WHAT THE TASK REQUIRES:
What you need to produce from the material below is an exact transcription of the lines from the one with "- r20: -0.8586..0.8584" through the one with "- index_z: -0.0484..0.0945", both included, and no other line.

EXTRACTED INFORMATION:

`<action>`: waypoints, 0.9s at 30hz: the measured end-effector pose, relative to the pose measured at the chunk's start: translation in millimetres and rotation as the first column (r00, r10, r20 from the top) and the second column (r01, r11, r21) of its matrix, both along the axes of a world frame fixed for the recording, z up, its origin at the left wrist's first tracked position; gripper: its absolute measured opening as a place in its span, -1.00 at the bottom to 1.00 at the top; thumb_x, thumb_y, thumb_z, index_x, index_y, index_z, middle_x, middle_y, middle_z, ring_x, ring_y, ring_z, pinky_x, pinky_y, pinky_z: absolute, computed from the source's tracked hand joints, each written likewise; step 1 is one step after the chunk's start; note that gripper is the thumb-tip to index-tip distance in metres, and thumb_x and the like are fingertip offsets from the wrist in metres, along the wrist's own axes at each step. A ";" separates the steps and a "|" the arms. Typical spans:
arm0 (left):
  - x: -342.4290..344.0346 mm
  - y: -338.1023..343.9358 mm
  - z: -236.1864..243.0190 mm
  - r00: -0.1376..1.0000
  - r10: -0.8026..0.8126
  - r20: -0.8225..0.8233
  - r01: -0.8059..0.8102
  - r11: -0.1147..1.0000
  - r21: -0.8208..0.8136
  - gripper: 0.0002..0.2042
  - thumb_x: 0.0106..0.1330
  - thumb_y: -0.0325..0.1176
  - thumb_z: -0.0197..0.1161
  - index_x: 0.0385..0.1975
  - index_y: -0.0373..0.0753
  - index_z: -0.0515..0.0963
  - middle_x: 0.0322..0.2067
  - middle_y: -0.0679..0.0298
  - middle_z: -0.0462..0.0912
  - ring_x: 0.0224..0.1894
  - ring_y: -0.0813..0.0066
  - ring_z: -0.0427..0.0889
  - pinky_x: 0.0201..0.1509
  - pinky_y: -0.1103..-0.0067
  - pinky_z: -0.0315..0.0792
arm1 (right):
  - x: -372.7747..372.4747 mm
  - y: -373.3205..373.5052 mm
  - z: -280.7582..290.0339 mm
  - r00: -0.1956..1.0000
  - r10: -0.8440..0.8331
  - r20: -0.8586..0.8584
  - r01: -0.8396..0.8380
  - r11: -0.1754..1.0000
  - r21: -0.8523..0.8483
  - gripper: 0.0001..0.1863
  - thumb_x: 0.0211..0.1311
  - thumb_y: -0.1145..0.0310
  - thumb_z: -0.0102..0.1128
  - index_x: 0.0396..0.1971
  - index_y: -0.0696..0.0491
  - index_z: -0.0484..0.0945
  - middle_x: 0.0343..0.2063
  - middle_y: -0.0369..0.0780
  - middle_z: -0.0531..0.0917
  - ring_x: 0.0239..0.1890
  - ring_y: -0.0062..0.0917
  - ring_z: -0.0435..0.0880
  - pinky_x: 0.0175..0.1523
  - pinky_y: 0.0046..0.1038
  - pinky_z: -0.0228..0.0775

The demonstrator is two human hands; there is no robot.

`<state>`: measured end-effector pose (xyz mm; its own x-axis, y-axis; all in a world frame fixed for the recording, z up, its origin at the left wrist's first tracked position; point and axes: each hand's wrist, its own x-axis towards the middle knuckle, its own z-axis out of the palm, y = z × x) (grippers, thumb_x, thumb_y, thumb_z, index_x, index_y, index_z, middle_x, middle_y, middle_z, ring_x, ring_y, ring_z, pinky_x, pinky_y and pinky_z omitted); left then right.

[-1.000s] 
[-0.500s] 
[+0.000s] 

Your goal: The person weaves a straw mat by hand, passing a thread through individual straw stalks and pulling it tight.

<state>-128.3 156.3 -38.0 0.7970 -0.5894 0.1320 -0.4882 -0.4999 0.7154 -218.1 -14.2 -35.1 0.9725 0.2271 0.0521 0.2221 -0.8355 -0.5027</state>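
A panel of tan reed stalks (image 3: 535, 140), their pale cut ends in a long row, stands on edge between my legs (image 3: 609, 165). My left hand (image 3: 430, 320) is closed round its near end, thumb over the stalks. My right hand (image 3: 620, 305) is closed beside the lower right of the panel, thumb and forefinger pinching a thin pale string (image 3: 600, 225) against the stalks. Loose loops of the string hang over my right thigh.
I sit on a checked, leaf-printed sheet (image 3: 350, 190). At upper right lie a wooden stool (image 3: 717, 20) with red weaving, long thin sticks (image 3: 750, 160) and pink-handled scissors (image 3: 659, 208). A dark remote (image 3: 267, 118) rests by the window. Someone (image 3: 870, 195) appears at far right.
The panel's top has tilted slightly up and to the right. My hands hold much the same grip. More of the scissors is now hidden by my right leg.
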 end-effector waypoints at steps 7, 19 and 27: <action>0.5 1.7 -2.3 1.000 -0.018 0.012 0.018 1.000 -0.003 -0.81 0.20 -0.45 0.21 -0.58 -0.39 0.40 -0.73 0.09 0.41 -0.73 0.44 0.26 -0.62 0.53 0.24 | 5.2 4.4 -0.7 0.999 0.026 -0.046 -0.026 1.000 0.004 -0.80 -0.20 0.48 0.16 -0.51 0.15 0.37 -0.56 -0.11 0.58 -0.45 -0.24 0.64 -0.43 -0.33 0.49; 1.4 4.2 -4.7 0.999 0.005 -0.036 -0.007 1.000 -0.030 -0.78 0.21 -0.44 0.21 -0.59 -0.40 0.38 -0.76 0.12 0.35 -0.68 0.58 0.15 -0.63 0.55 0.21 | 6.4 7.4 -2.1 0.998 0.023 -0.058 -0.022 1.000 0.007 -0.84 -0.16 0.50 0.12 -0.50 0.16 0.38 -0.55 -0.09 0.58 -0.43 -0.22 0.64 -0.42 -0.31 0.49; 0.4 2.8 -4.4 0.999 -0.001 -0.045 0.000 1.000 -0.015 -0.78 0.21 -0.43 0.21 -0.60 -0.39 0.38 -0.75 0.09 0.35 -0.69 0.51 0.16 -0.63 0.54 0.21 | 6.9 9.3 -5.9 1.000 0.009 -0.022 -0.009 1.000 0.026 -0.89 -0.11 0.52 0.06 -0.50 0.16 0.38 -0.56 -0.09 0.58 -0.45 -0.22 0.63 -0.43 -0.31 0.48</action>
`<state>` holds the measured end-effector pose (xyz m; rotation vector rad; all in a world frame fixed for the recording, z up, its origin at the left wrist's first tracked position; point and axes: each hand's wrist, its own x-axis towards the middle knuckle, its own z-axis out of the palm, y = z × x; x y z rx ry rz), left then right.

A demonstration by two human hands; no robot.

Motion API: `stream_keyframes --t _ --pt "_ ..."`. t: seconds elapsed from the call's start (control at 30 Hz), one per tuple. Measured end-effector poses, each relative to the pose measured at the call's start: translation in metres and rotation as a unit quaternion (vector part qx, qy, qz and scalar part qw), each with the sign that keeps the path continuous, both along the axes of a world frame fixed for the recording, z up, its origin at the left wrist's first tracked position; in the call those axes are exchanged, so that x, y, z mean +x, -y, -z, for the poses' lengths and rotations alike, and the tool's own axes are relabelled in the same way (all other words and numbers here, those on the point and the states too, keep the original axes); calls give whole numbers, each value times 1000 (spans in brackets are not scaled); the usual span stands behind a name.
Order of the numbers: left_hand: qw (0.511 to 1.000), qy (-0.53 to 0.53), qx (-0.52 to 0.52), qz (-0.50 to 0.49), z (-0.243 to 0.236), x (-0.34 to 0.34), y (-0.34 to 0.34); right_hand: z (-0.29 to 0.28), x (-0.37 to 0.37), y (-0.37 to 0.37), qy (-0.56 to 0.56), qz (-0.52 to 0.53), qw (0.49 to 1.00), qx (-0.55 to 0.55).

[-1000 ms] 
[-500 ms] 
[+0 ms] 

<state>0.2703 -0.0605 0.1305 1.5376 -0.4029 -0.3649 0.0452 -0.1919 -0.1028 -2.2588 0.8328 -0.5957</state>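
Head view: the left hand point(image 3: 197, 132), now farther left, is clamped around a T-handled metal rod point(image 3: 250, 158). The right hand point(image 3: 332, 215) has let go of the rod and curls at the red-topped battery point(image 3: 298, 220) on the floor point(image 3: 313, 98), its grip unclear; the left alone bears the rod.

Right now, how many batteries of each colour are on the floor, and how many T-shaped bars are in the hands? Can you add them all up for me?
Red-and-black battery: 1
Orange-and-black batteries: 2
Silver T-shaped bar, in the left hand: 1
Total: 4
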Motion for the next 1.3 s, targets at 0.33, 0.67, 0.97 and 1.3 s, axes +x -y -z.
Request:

TASK RESPONSE:
  - r20: -0.8586..0.8584
  - r01: -0.8396..0.8380
  - r11: -0.1754..1.0000
  - r21: -0.8523..0.8483
  - gripper: 0.0001..0.1863
  - thumb_x: 0.0211..0.1311
  - thumb_y: -0.1145..0.0310
  - thumb_z: -0.0102..0.1128
  - index_x: 0.0396..0.1971
  - index_y: -0.0696..0.0491
  - index_z: -0.0484..0.0945

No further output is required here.